> What to work on: Look through the material below for "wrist". Copy every line that contains it.

------ Supplied material ------

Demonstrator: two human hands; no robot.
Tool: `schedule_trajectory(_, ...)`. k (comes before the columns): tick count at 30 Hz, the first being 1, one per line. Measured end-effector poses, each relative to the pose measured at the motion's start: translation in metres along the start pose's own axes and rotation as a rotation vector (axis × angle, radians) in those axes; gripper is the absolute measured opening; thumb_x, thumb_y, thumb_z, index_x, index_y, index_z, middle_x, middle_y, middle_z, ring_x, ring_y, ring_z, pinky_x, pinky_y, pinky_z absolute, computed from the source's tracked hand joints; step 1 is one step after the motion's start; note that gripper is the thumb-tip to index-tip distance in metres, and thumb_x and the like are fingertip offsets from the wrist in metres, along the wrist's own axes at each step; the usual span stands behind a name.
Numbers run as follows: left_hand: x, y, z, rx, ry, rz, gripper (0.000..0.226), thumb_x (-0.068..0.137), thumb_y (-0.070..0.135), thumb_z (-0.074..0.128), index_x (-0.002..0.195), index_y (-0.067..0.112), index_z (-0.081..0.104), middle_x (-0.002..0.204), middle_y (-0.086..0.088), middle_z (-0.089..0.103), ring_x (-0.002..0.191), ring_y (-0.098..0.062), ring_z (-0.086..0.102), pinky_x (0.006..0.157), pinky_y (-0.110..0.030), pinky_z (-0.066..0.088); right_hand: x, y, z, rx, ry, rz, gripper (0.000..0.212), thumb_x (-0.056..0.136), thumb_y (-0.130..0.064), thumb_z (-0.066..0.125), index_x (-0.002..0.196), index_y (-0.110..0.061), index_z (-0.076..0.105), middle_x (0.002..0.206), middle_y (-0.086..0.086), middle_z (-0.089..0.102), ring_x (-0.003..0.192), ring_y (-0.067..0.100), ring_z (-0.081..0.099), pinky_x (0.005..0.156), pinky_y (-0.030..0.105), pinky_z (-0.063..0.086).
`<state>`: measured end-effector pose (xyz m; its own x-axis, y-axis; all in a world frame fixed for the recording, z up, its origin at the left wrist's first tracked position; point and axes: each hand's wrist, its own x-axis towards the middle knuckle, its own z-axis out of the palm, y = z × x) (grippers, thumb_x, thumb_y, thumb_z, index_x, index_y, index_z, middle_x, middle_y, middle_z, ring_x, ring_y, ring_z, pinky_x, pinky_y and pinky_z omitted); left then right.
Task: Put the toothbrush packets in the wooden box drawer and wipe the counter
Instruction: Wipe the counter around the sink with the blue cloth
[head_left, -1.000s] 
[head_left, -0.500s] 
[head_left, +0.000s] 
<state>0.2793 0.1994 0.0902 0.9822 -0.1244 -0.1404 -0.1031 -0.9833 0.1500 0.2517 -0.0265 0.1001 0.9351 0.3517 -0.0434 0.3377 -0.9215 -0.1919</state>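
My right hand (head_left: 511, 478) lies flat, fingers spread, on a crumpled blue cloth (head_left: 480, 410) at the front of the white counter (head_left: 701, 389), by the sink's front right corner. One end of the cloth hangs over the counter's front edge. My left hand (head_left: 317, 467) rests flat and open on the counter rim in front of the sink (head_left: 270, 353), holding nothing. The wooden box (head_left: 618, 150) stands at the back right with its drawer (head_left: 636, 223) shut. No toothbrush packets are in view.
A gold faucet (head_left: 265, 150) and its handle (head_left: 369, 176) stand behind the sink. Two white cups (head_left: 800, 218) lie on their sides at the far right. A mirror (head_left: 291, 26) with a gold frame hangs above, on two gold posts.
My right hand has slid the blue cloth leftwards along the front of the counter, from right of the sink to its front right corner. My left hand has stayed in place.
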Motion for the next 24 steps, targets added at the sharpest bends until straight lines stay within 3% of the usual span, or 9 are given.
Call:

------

> Exercise result:
Tool: `schedule_trajectory(_, ...)`. k (comes before the columns): tick count at 30 Hz, the first being 1, one per line. Measured end-effector poses, each relative to the pose measured at the motion's start: translation in metres along the start pose's own axes and rotation as a rotation vector (axis × angle, radians) in those axes; gripper is the absolute measured opening; thumb_x, thumb_y, thumb_z, index_x, index_y, index_z, middle_x, middle_y, middle_z, ring_x, ring_y, ring_z, pinky_x, pinky_y, pinky_z absolute, computed from the source's tracked hand joints; step 1 is one step after the motion's start; note that gripper is the thumb-tip to index-tip distance in metres, and thumb_x and the like are fingertip offsets from the wrist in metres, along the wrist's own axes at each step; the usual span stands behind a name.
`<state>`: measured end-effector pose (xyz m; its own x-axis, y-axis; all in a world frame fixed for the recording, z up, its origin at the left wrist's first tracked position; point and axes: each hand's wrist, its own x-axis towards the middle knuckle, its own z-axis out of the palm, y = z × x) (grippers, thumb_x, thumb_y, thumb_z, index_x, index_y, index_z, middle_x, middle_y, middle_z, ring_x, ring_y, ring_z, pinky_x, pinky_y and pinky_z omitted); left then right.

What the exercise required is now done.